Professor David Lambert was a comprehensive school geography teacher before joining the Institute of Education in 1987. In 2002 he became Chief Executive of the Geographical Association, helping guide its development as a significant provider of CPD and a leader in funded curriculum development activity. From September 2007, he has combined this role with a return to the Institute of Education as Professor of Geography Education. His writing and research are concerned with curriculum development and assessment, and his overarching goal is to advance understanding of the role of geography in schools in relation to broad educational purposes
Of particular significance to our work with the Australian Curriculum: Geography is David’s thinking and work in his book “Teaching Geography 11-18: A Conceptual Approach”.

"This is a must read for all 11-18 geography educators. It argues for a new geography curriculum founded on a set of major concepts that are profoundly relevant to 21st century life.

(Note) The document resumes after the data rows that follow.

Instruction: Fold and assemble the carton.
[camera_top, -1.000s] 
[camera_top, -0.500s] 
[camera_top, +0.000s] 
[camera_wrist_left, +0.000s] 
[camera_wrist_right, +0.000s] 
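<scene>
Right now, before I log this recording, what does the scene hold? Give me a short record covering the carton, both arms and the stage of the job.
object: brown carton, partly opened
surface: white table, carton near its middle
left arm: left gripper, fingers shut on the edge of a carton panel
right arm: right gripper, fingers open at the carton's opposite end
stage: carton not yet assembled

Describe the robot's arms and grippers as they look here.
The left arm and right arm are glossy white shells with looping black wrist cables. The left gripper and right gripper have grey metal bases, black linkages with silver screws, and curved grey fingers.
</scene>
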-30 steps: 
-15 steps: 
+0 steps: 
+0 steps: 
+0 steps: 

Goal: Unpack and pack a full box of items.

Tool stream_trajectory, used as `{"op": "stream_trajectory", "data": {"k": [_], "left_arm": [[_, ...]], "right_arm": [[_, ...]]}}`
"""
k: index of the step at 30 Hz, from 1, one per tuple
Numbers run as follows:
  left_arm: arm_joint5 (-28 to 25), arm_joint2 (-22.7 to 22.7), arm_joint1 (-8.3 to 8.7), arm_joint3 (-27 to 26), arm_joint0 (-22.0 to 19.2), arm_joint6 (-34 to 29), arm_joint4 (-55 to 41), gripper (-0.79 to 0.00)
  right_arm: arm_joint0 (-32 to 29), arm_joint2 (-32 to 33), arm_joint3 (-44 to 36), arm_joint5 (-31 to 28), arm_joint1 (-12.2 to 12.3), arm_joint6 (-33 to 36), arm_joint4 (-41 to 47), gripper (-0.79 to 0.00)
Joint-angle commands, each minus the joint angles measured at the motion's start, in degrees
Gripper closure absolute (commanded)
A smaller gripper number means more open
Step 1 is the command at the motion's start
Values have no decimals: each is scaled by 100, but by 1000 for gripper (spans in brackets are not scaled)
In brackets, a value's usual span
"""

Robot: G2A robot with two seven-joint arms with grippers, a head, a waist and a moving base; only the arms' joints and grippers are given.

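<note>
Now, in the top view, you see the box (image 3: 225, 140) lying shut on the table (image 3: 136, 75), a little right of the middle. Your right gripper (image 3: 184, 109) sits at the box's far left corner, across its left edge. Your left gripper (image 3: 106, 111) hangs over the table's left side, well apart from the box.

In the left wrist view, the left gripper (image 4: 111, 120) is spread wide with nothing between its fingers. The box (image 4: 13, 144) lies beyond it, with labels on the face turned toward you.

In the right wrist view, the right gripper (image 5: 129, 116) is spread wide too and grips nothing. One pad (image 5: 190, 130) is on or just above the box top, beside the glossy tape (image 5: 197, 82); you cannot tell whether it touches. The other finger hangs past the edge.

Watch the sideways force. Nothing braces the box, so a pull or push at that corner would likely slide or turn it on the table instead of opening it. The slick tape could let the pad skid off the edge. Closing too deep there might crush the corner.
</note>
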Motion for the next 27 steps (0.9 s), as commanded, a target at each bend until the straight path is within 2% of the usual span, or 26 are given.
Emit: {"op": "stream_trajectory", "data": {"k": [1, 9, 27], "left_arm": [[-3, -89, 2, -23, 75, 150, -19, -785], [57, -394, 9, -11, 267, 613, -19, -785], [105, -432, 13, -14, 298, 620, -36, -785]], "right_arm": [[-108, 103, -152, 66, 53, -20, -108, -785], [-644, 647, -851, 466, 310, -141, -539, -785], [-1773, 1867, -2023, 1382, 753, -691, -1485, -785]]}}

For years, books on 11-18 geography education have focussed on classroom techniques, new pedagogic technologies and alternative modes of student assessment.. It asks not only what geography is for, but bases its answer on a set of key concepts able to sustain an exciting and relevant curriculum. ".
Professor Noel Castree, University of Manchester, UK

This engaging and stimulating book from David aims to radically re-shape and sharpen debates in geography education by asking several key questions:
• What is the place of geography within the secondary school curriculum?
• To what extent does school geography reflect and engage with contemporary issues and theories from the wider subject?
• What are the issues, challenges and opportunities of a concept-led approach to teaching geography?
• What are the implications of ICT, media and technology for the future of geography teaching in schools?

These are questions that we in Australia developing the Australian Curriculum: Geography consistently ask. David has said to me that there are strong parallels between what they have been through with the National Curriculum for Geography in the UK and what we are presently immersed in with ACARA in Australia. His keynote I am sure will be a highlight at the conference and will further inform our approaches as we head towards the implementation stage in 2013.

I can’t resist putting this quote as a footnote to my comments on David.

"If we think education in its broadest sense is important, then geography is important too. Thinking geographically helps us understand ourselves in the world... or, as our manifesto says, helps us travel with a different view. If geography, as it is laid out in the manifesto, were not part of the curriculum then we'd risk turning out young people who were only partially educated."
- July 2009

Professor Simon Catling

Simon is the Professor in Primary Education in the School of Education - Faculty of Humanities and Social Sciences

Simon's academic and research interests are:
Young children’s geographies and their relationship to geographical education.
• Younger children’s ideas about geography.
• Geographical education and curriculum development in the Foundations Stage and Primary School curriculum.
• The representation of geography in commercial books on geography published for younger children.
• Student teachers’ geographical knowledge, understanding, values and attitudes.
• The role and value of geography professional learning for primary teachers.
Simon has written much on the subject of geography and map learning for teachers and children.

Simon’s specialist interest is in children’s geographical learning , a unique endeavour in the geographical education world and one which deserves continued attention. Recognised as the world leader in this area we are certainly fortunate to have Simon as our keynote at AGTA 2013. I plan to write more in reference to Simon's work and primary school geography in coming months.